## Exercise
Give back each line of the data exactly.
........
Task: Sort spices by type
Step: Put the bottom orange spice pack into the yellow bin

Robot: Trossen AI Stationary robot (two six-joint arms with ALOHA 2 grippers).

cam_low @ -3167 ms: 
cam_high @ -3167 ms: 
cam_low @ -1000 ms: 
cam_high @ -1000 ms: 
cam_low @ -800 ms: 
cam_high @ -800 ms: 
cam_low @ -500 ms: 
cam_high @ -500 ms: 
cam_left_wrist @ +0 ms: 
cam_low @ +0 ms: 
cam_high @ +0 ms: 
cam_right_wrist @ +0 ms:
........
## Answer space
Task: Sort spices by type
Step: Put the bottom orange spice pack into the yellow bin

Robot: Trossen AI Stationary robot (two six-joint arms with ALOHA 2 grippers).

cam_low @ -3167 ms: 
cam_high @ -3167 ms: 
cam_low @ -1000 ms: 
cam_high @ -1000 ms: 
cam_low @ -800 ms: 
cam_high @ -800 ms: 
cam_low @ -500 ms: 
cam_high @ -500 ms: 
cam_left_wrist @ +0 ms: 
cam_low @ +0 ms: 
cam_high @ +0 ms: 
cam_right_wrist @ +0 ms:

The full output has been given.